_WORK TO BE COMPLETED_.
Word for word, transcribe all of the records.

══ DATA UNDER STUDY

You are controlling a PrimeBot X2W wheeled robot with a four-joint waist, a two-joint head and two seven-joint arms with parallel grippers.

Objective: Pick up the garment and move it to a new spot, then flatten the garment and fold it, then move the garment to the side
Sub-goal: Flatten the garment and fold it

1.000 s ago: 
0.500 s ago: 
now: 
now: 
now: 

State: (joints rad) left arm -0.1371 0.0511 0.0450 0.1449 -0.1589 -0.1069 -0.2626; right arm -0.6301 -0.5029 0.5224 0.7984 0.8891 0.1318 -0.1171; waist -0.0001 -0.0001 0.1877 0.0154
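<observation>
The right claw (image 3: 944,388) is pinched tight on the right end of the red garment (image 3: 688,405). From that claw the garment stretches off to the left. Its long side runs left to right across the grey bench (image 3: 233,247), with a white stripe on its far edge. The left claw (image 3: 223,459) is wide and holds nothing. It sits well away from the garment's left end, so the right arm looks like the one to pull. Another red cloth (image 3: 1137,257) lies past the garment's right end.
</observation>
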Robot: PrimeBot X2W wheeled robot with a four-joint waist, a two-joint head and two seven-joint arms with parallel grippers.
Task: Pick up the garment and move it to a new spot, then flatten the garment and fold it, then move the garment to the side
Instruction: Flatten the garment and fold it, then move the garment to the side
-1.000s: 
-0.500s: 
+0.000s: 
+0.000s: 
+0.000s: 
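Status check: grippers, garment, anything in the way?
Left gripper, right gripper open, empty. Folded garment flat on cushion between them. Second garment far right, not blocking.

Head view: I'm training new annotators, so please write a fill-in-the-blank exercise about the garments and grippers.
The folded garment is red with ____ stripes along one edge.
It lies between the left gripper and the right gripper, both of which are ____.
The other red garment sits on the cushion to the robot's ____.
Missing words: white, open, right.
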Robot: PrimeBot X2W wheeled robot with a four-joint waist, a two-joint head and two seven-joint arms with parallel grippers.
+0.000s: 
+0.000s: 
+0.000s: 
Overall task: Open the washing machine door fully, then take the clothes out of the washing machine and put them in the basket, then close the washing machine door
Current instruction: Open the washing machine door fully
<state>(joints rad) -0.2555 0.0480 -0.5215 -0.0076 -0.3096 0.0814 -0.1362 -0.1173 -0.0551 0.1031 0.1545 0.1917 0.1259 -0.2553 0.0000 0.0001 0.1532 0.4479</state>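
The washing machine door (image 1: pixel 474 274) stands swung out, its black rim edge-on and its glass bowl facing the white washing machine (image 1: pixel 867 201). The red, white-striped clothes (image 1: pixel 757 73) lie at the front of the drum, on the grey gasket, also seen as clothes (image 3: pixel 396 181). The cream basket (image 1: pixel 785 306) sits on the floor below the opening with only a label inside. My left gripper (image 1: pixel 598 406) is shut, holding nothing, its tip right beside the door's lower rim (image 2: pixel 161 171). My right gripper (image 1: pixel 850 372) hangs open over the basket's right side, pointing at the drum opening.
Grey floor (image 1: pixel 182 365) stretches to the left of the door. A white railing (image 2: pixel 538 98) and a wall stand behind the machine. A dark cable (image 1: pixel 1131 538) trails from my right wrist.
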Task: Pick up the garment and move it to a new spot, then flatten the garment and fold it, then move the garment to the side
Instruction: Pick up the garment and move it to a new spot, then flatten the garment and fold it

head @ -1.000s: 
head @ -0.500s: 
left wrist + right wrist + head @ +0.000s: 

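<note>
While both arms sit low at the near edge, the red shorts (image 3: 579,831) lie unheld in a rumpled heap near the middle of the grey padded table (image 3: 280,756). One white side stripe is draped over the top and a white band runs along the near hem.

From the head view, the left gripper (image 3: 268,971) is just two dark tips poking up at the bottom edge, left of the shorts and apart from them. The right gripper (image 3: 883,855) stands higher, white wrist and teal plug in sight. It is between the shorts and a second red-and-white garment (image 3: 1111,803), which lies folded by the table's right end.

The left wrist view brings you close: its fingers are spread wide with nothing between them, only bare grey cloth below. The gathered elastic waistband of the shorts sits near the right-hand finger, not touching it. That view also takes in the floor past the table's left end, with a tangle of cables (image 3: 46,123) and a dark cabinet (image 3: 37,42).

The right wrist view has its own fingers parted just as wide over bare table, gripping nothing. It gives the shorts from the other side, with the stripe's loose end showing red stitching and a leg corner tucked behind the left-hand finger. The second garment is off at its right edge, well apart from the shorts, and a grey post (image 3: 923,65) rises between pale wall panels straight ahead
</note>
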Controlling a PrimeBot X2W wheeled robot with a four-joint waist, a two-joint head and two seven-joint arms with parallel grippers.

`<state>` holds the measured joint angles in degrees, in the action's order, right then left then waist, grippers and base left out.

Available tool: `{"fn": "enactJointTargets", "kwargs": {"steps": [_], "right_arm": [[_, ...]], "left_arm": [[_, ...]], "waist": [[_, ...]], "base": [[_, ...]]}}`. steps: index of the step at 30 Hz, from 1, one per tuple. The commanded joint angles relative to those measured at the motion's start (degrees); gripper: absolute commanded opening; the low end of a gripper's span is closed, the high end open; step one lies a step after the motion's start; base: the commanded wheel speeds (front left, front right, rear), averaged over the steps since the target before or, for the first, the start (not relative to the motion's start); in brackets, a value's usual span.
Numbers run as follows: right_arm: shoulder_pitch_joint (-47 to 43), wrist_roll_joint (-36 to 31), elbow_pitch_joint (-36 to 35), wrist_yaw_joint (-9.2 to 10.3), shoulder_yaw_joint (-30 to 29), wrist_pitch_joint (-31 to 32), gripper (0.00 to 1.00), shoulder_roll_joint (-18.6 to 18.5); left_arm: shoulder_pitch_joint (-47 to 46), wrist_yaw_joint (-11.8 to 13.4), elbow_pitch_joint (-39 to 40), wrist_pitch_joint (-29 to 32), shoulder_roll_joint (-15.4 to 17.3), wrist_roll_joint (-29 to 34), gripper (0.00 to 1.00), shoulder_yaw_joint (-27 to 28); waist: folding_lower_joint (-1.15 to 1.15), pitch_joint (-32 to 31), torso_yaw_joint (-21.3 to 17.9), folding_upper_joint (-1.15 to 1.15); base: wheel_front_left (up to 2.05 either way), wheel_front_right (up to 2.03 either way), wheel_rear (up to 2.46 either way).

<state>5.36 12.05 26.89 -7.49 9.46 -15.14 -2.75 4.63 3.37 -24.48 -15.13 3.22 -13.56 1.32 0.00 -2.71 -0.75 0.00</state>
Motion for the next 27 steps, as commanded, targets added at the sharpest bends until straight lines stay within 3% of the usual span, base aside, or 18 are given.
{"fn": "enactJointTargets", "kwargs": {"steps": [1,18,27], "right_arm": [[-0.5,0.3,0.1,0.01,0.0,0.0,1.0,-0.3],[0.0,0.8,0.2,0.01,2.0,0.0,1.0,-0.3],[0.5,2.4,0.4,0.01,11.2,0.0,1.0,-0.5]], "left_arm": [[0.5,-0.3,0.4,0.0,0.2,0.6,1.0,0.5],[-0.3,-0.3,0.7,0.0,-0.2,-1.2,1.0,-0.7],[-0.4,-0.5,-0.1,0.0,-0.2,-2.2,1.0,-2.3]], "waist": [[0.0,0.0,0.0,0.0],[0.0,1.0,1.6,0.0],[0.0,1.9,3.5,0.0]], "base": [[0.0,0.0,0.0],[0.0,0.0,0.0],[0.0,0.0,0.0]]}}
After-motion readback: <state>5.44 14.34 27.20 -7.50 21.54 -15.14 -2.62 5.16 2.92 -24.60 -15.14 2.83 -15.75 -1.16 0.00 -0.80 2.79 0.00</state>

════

_RESULT FOR THIS TASK_.
You are controlling a PrimeBot X2W wheeled robot with a four-joint waist, a two-joint head and two seven-joint arms with parallel grippers.

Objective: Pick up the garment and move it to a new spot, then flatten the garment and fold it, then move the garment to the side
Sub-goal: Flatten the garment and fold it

1.000 s ago: 
0.500 s ago: 
now: 
now: 
now: 

State: (joints rad) left arm -0.1371 0.0511 0.0450 0.1449 -0.1589 -0.1069 -0.2626; right arm -0.6301 -0.5029 0.5224 0.7984 0.8891 0.1318 -0.1171; waist -0.0001 -0.0001 0.1877 0.0154
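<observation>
The right claw (image 3: 944,388) is pinched tight on the right end of the red garment (image 3: 688,405). From that claw the garment stretches off to the left. Its long side runs left to right across the grey bench (image 3: 233,247), with a white stripe on its far edge. The left claw (image 3: 223,459) is wide and holds nothing. It sits well away from the garment's left end, so the right arm looks like the one to pull. Another red cloth (image 3: 1137,257) lies past the garment's right end.
</observation>
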Robot: PrimeBot X2W wheeled robot with a four-joint waist, a two-joint head and two seven-joint arms with parallel grippers.
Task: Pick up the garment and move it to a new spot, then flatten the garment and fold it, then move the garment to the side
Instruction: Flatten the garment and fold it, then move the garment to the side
-1.000s: 
-0.500s: 
+0.000s: 
+0.000s: 
+0.000s: 
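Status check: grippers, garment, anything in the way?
Left gripper, right gripper open, empty. Folded garment flat on cushion between them. Second garment far right, not blocking.

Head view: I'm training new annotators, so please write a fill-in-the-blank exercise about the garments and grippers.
The folded garment is red with ____ stripes along one edge.
It lies between the left gripper and the right gripper, both of which are ____.
The other red garment sits on the cushion to the robot's ____.
Missing words: white, open, right.
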Robot: PrimeBot X2W wheeled robot with a four-joint waist, a two-joint head and two seven-joint arms with parallel grippers.
+0.000s: 
+0.000s: 
+0.000s: 
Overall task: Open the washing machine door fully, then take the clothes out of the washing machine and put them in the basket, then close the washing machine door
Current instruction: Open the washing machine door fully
<state>(joints rad) -0.2555 0.0480 -0.5215 -0.0076 -0.3096 0.0814 -0.1362 -0.1173 -0.0551 0.1031 0.1545 0.1917 0.1259 -0.2553 0.0000 0.0001 0.1532 0.4479</state>
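The washing machine door (image 1: pixel 474 274) stands swung out, its black rim edge-on and its glass bowl facing the white washing machine (image 1: pixel 867 201). The red, white-striped clothes (image 1: pixel 757 73) lie at the front of the drum, on the grey gasket, also seen as clothes (image 3: pixel 396 181). The cream basket (image 1: pixel 785 306) sits on the floor below the opening with only a label inside. My left gripper (image 1: pixel 598 406) is shut, holding nothing, its tip right beside the door's lower rim (image 2: pixel 161 171). My right gripper (image 1: pixel 850 372) hangs open over the basket's right side, pointing at the drum opening.
Grey floor (image 1: pixel 182 365) stretches to the left of the door. A white railing (image 2: pixel 538 98) and a wall stand behind the machine. A dark cable (image 1: pixel 1131 538) trails from my right wrist.
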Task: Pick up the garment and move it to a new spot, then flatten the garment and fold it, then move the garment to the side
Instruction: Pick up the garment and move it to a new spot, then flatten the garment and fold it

head @ -1.000s: 
head @ -0.500s: 
left wrist + right wrist + head @ +0.000s: 

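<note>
While both arms sit low at the near edge, the red shorts (image 3: 579,831) lie unheld in a rumpled heap near the middle of the grey padded table (image 3: 280,756). One white side stripe is draped over the top and a white band runs along the near hem.

From the head view, the left gripper (image 3: 268,971) is just two dark tips poking up at the bottom edge, left of the shorts and apart from them. The right gripper (image 3: 883,855) stands higher, white wrist and teal plug in sight. It is between the shorts and a second red-and-white garment (image 3: 1111,803), which lies folded by the table's right end.

The left wrist view brings you close: its fingers are spread wide with nothing between them, only bare grey cloth below. The gathered elastic waistband of the shorts sits near the right-hand finger, not touching it. That view also takes in the floor past the table's left end, with a tangle of cables (image 3: 46,123) and a dark cabinet (image 3: 37,42).

The right wrist view has its own fingers parted just as wide over bare table, gripping nothing. It gives the shorts from the other side, with the stripe's loose end showing red stitching and a leg corner tucked behind the left-hand finger. The second garment is off at its right edge, well apart from the shorts, and a grey post (image 3: 923,65) rises between pale wall panels straight ahead
</note>
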Controlling a PrimeBot X2W wheeled robot with a four-joint waist, a two-joint head and two seven-joint arms with parallel grippers.

`<state>` holds the measured joint angles in degrees, in the action's order, right then left then waist, grippers and base left out.

Available tool: `{"fn": "enactJointTargets", "kwargs": {"steps": [_], "right_arm": [[_, ...]], "left_arm": [[_, ...]], "waist": [[_, ...]], "base": [[_, ...]]}}`. steps: index of the step at 30 Hz, from 1, one per tuple. The commanded joint angles relative to those measured at the motion's start (degrees); gripper: absolute commanded opening; the low end of a gripper's span is closed, the high end open; step one lies a step after the motion's start; base: the commanded wheel speeds (front left, front right, rear), averaged over the steps since the target before or, for the first, the start (not relative to the motion's start); in brackets, a value's usual span.
Numbers run as follows: right_arm: shoulder_pitch_joint (-47 to 43), wrist_roll_joint (-36 to 31), elbow_pitch_joint (-36 to 35), wrist_yaw_joint (-9.2 to 10.3), shoulder_yaw_joint (-30 to 29), wrist_pitch_joint (-31 to 32), gripper (0.00 to 1.00), shoulder_roll_joint (-18.6 to 18.5); left_arm: shoulder_pitch_joint (-47 to 46), wrist_yaw_joint (-11.8 to 13.4), elbow_pitch_joint (-39 to 40), wrist_pitch_joint (-29 to 32), shoulder_roll_joint (-15.4 to 17.3), wrist_roll_joint (-29 to 34), gripper (0.00 to 1.00), shoulder_yaw_joint (-27 to 28); waist: folding_lower_joint (-1.15 to 1.15), pitch_joint (-32 to 31), torso_yaw_joint (-21.3 to 17.9), folding_upper_joint (-1.15 to 1.15); base: wheel_front_left (up to 2.05 either way), wheel_front_right (up to 2.03 either way), wheel_rear (up to 2.46 either way).

<state>5.36 12.05 26.89 -7.49 9.46 -15.14 -2.75 4.63 3.37 -24.48 -15.13 3.22 -13.56 1.32 0.00 -2.71 -0.75 0.00</state>
Motion for the next 27 steps, as commanded, targets added at the sharpest bends until straight lines stay within 3% of the usual span, base aside, or 18 are given.
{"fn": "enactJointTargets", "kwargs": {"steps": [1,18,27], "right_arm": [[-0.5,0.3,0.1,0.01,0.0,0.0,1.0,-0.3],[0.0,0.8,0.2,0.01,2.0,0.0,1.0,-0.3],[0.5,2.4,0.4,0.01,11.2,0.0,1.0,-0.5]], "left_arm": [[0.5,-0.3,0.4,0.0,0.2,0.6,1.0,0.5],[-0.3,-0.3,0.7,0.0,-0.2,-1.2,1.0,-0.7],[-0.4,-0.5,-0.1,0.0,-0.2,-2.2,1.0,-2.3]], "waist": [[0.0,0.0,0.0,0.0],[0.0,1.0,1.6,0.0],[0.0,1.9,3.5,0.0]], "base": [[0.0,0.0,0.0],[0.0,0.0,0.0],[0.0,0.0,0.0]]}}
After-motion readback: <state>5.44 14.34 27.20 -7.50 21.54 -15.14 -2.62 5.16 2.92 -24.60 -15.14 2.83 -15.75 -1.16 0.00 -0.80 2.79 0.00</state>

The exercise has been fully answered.